[[ DATA EXTRACTS open ]]

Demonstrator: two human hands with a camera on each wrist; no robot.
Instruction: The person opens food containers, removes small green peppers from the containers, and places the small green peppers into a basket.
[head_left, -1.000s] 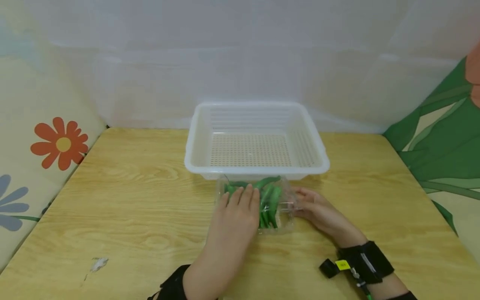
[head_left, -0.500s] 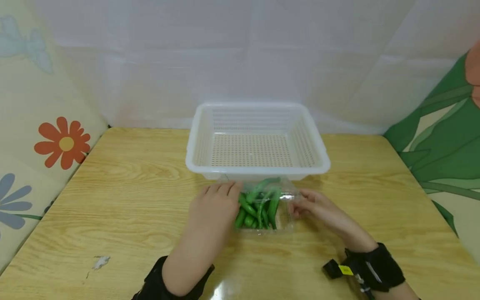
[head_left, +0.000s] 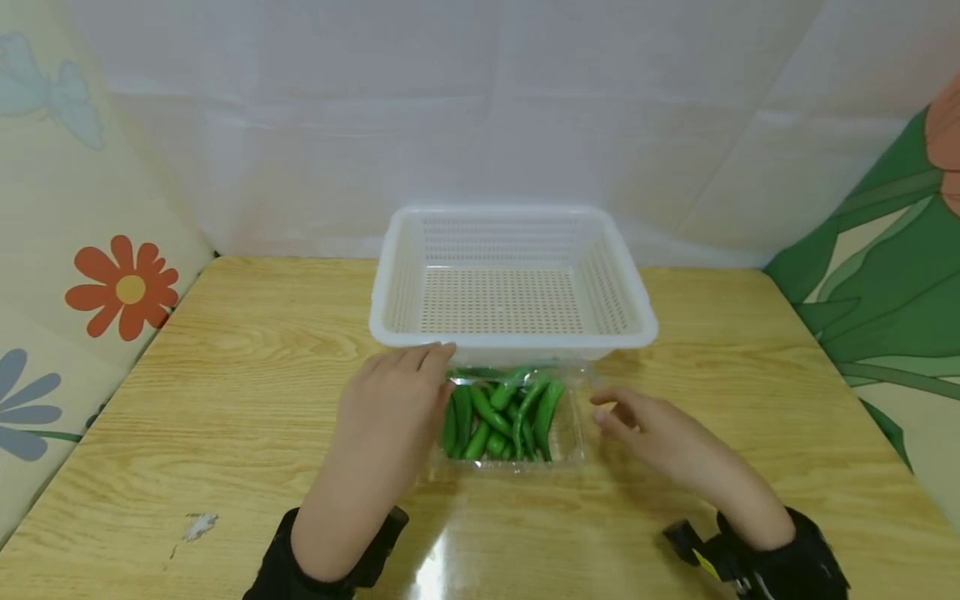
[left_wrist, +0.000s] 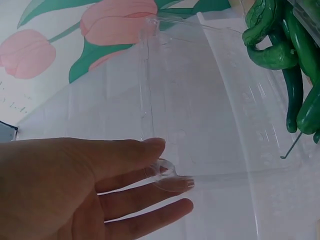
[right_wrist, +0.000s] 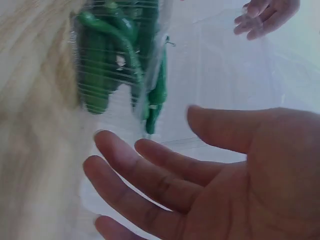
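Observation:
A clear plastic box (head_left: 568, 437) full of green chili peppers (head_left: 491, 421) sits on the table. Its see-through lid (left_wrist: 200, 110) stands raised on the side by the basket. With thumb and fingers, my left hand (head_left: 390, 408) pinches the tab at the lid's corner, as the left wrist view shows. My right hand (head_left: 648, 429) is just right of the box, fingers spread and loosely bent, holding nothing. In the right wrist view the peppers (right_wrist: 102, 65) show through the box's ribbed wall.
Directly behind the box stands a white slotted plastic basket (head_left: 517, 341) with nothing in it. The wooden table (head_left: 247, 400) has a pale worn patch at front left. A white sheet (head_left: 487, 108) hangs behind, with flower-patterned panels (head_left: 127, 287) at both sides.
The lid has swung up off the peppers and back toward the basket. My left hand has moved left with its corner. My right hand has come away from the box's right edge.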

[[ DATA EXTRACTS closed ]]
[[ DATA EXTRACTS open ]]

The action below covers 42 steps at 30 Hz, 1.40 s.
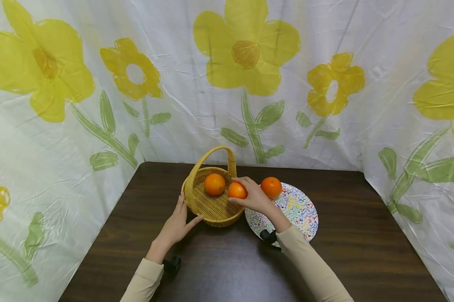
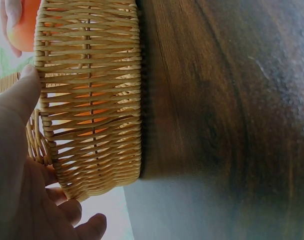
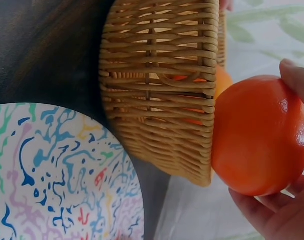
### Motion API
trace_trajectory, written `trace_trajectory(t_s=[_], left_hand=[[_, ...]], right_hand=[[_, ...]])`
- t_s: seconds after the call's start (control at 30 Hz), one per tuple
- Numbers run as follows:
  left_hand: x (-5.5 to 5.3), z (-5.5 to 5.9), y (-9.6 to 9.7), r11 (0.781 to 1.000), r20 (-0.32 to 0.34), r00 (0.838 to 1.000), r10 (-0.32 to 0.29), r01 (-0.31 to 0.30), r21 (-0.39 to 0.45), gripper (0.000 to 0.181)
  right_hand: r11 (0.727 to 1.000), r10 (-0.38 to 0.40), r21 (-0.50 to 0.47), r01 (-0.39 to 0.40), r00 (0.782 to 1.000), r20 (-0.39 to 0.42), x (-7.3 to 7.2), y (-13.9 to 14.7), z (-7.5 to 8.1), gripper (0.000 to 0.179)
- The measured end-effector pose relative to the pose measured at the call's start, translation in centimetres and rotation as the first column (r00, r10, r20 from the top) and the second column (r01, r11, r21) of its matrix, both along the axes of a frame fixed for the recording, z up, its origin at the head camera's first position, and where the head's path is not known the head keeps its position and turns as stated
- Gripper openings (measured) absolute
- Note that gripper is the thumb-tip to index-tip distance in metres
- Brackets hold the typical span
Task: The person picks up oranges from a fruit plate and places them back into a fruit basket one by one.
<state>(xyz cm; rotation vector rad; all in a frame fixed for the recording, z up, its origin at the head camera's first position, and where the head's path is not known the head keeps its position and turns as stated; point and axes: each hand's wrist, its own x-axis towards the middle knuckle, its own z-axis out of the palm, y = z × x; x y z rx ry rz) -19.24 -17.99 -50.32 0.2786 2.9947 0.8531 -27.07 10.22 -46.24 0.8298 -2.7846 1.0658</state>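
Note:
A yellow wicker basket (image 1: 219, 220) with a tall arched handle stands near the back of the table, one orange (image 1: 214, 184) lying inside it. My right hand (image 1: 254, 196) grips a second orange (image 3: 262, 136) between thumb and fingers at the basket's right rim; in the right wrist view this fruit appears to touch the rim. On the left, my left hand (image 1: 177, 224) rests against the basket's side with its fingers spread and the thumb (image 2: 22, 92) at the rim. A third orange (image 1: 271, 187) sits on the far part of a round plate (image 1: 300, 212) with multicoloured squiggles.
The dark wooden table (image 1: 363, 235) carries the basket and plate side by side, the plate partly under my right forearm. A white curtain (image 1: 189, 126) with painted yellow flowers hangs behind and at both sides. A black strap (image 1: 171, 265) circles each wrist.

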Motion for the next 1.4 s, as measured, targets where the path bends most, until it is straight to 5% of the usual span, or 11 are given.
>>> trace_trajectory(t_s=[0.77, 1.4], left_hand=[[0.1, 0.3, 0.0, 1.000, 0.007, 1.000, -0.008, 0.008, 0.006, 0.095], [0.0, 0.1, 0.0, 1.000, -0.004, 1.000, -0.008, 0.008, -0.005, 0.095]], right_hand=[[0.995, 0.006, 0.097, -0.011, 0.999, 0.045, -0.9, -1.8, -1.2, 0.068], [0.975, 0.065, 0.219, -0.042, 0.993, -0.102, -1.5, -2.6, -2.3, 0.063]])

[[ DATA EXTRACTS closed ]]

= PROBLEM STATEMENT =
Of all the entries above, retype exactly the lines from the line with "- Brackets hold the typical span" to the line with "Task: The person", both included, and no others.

= WRITTEN ANSWER =
- Brackets hold the typical span
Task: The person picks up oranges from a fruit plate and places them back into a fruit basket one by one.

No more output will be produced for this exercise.